→ Your assignment
Tally up the lines below that carry the word "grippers", answering with the figure alone.

════════

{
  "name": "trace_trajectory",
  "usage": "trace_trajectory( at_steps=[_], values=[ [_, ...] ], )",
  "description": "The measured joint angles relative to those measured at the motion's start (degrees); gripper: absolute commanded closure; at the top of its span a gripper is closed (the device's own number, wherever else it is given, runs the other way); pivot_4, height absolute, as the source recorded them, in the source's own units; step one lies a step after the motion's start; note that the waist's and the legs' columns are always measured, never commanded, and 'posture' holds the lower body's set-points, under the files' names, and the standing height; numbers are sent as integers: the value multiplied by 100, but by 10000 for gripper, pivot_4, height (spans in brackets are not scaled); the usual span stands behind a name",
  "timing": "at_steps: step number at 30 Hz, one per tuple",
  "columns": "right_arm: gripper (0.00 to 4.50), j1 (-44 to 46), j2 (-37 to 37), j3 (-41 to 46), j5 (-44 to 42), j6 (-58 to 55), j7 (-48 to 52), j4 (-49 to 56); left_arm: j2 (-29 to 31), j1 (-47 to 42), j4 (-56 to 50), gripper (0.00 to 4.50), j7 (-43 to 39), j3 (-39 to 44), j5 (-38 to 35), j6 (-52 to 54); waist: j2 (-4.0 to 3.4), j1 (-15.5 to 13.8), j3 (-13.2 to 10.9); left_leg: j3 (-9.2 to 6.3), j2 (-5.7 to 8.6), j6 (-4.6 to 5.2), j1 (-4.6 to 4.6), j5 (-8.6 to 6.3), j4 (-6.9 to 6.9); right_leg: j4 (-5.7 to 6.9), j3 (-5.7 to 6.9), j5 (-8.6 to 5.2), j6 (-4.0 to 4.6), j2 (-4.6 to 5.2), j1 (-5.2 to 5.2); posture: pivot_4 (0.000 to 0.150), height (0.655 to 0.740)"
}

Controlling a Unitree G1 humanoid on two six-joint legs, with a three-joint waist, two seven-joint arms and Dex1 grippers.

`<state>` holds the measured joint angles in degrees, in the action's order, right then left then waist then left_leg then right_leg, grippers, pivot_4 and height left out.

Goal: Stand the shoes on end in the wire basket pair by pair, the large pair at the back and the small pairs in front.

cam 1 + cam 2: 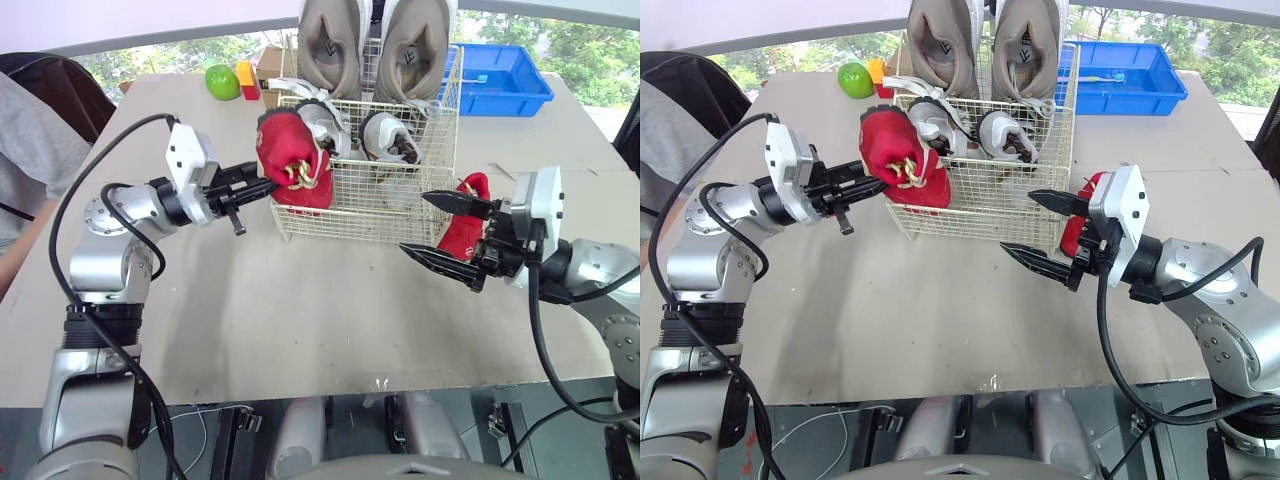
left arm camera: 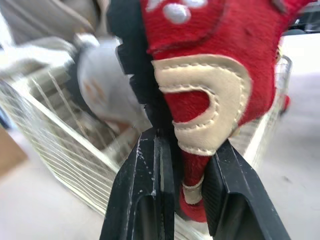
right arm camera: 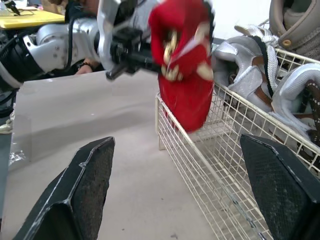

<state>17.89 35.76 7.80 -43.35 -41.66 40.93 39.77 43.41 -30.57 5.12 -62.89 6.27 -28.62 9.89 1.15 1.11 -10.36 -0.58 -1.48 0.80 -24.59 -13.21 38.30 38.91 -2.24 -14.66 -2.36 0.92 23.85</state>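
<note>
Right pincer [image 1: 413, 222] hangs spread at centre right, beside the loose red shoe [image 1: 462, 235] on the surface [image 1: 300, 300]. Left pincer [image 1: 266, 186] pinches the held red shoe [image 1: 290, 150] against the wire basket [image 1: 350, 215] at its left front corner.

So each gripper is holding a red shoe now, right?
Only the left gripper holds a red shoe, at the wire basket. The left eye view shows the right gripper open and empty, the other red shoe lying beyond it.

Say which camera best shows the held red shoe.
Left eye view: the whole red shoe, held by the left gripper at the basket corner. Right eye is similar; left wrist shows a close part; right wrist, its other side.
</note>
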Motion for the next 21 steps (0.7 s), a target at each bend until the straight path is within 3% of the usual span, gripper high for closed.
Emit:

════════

→ Exercise answer
2